The response should be exactly the number of lines in the material below that contain the word "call".

Data
^^^^^^^^

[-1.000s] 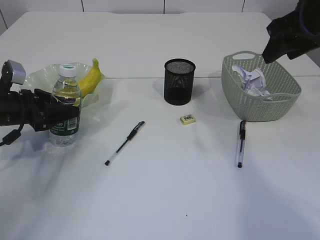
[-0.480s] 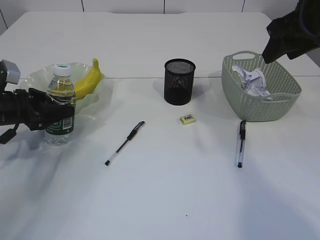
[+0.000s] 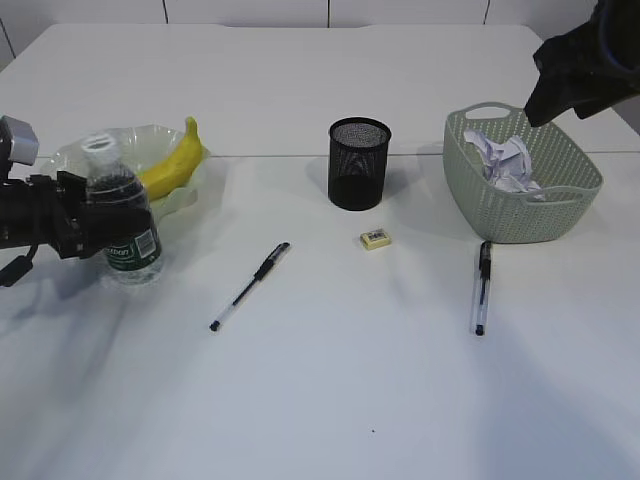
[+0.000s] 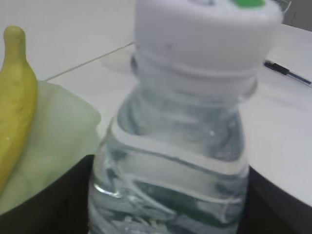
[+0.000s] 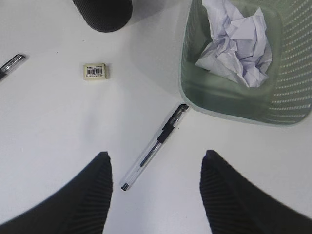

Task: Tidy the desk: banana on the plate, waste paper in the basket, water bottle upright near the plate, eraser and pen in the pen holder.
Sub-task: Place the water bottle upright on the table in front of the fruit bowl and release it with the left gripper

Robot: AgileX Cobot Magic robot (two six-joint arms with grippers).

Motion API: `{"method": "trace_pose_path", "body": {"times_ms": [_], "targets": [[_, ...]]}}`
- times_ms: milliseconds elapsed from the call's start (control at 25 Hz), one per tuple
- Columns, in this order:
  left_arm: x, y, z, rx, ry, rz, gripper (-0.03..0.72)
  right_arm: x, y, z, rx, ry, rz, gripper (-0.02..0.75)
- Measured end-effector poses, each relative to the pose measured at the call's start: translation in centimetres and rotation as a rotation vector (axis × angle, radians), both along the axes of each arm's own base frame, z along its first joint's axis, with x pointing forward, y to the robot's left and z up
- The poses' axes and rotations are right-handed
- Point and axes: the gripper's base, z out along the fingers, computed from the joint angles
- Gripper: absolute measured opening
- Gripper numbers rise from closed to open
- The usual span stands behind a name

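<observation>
My left gripper (image 3: 95, 215) is shut on the clear water bottle (image 3: 122, 225), white cap and green label, tilted leftward beside the pale green plate (image 3: 75, 155); the bottle fills the left wrist view (image 4: 185, 146). The banana (image 3: 175, 160) lies on the plate. Crumpled waste paper (image 3: 505, 160) lies in the green basket (image 3: 560, 215). The yellow eraser (image 3: 376, 239) lies in front of the black mesh pen holder (image 3: 358, 163). One pen (image 3: 250, 285) lies left of centre, another pen (image 3: 482, 285) in front of the basket. My right gripper (image 5: 155, 190) is open, high above that pen (image 5: 156, 146).
The right arm's dark body (image 3: 585, 65) hangs above the basket at the top right. A seam in the white table (image 3: 300, 155) runs behind the pen holder. The right wrist view shows the eraser (image 5: 95, 70), the basket (image 5: 195, 92) and the paper (image 5: 239, 41).
My left gripper has shifted the bottle slightly and it now leans to the left, where it stood upright before. The right arm has not moved.
</observation>
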Motion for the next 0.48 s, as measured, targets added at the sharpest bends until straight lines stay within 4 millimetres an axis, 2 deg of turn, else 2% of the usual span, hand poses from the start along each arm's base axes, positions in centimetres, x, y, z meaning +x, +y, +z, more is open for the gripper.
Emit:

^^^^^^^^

Output for this task
2